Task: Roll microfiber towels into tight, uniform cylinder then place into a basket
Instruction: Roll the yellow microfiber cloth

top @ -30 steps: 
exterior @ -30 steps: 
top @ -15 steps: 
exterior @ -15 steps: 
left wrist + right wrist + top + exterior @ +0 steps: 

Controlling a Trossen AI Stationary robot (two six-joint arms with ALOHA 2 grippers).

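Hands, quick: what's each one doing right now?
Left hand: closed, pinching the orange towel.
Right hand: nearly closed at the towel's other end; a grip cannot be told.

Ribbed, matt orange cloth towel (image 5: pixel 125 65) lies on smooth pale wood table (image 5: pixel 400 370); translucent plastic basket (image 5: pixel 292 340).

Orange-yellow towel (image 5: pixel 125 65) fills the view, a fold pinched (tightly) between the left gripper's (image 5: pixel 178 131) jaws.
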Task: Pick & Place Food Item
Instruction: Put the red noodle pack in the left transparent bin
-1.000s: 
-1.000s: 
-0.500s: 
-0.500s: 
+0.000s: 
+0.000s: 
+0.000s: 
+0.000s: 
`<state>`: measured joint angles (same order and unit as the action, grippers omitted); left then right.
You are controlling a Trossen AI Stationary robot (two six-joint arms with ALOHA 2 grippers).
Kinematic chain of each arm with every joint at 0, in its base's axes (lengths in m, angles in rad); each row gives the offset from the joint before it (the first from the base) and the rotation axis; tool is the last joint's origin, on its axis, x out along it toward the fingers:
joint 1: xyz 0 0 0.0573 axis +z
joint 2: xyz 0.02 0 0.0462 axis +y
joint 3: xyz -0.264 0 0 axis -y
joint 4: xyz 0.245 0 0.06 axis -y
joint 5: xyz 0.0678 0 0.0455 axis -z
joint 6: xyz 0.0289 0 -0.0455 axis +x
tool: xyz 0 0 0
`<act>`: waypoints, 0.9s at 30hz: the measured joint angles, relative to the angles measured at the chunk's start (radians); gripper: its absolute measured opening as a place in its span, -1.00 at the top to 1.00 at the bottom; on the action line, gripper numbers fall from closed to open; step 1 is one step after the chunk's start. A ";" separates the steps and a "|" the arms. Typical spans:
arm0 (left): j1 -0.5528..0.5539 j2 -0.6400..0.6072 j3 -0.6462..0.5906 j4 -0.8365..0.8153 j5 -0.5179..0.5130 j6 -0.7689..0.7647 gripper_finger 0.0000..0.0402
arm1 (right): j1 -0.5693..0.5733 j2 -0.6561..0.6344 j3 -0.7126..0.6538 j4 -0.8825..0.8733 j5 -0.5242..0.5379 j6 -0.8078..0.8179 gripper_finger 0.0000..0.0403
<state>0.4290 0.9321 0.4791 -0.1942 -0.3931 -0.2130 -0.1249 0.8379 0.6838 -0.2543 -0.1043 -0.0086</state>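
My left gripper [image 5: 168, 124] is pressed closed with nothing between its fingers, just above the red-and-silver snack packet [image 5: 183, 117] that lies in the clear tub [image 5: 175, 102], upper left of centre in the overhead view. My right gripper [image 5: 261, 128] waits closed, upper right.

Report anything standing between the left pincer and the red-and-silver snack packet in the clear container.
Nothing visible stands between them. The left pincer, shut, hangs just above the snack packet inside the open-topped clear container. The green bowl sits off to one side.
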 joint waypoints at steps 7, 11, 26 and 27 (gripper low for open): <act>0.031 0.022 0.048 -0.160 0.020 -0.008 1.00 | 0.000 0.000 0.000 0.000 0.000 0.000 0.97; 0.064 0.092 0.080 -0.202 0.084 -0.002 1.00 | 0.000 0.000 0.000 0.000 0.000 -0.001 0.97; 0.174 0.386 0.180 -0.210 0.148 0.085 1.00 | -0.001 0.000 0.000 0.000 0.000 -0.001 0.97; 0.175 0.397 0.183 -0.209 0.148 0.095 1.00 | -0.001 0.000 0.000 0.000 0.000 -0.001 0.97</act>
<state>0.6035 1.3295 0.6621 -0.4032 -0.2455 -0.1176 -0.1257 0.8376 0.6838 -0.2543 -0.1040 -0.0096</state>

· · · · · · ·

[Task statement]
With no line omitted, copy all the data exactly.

[Task result]
Task: Roll microfiber towels into tight, uniform cylinder then place into a basket
Instruction: Roll the yellow microfiber cloth

top @ -30 steps: 
exterior @ -30 steps: 
top @ -15 steps: 
exterior @ -15 steps: 
left wrist + right wrist + top + exterior @ +0 steps: 

Controlling a Trossen AI Stationary robot (two six-joint arms with ALOHA 2 grippers).

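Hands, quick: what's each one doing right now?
Left hand: closed, pinching the orange towel.
Right hand: nearly closed at the towel's other end; a grip cannot be told.

Ribbed, matt orange cloth towel (image 5: pixel 125 65) lies on smooth pale wood table (image 5: pixel 400 370); translucent plastic basket (image 5: pixel 292 340).

Orange-yellow towel (image 5: pixel 125 65) fills the view, a fold pinched (tightly) between the left gripper's (image 5: pixel 178 131) jaws.
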Task: Pick & Place Food Item
Instruction: Put the red noodle pack in the left transparent bin
-1.000s: 
-1.000s: 
-0.500s: 
-0.500s: 
+0.000s: 
+0.000s: 
+0.000s: 
+0.000s: 
`<state>`: measured joint angles (same order and unit as the action, grippers omitted); left then right.
You are controlling a Trossen AI Stationary robot (two six-joint arms with ALOHA 2 grippers).
Kinematic chain of each arm with every joint at 0, in its base's axes (lengths in m, angles in rad); each row gives the offset from the joint before it (the first from the base) and the rotation axis; tool is the last joint's origin, on its axis, x out along it toward the fingers:
joint 1: xyz 0 0 0.0573 axis +z
joint 2: xyz 0.02 0 0.0462 axis +y
joint 3: xyz -0.264 0 0 axis -y
joint 4: xyz 0.245 0 0.06 axis -y
joint 5: xyz 0.0678 0 0.0455 axis -z
joint 6: xyz 0.0289 0 -0.0455 axis +x
tool: xyz 0 0 0
`<act>`: waypoints, 0.9s at 30hz: the measured joint angles, relative to the angles measured at the chunk's start (radians); gripper: its absolute measured opening as a place in its span, -1.00 at the top to 1.00 at the bottom; on the action line, gripper numbers fall from closed to open; step 1 is one step after the chunk's start. A ";" separates the steps and a "|" the arms. Typical spans:
arm0 (left): j1 -0.5528..0.5539 j2 -0.6400..0.6072 j3 -0.6462..0.5906 j4 -0.8365..0.8153 j5 -0.5179..0.5130 j6 -0.7689..0.7647 gripper_finger 0.0000..0.0402
arm1 (right): j1 -0.5693..0.5733 j2 -0.6561..0.6344 j3 -0.7126..0.6538 j4 -0.8825..0.8733 j5 -0.5242..0.5379 j6 -0.8078..0.8179 gripper_finger 0.0000..0.0403
<state>0.4290 0.9321 0.4791 -0.1942 -0.3931 -0.2130 -0.1249 0.8379 0.6838 -0.2543 -0.1043 -0.0086</state>
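My left gripper [image 5: 168, 124] is pressed closed with nothing between its fingers, just above the red-and-silver snack packet [image 5: 183, 117] that lies in the clear tub [image 5: 175, 102], upper left of centre in the overhead view. My right gripper [image 5: 261, 128] waits closed, upper right.

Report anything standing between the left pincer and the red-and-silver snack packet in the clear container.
Nothing visible stands between them. The left pincer, shut, hangs just above the snack packet inside the open-topped clear container. The green bowl sits off to one side.
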 joint waypoints at steps 7, 11, 26 and 27 (gripper low for open): <act>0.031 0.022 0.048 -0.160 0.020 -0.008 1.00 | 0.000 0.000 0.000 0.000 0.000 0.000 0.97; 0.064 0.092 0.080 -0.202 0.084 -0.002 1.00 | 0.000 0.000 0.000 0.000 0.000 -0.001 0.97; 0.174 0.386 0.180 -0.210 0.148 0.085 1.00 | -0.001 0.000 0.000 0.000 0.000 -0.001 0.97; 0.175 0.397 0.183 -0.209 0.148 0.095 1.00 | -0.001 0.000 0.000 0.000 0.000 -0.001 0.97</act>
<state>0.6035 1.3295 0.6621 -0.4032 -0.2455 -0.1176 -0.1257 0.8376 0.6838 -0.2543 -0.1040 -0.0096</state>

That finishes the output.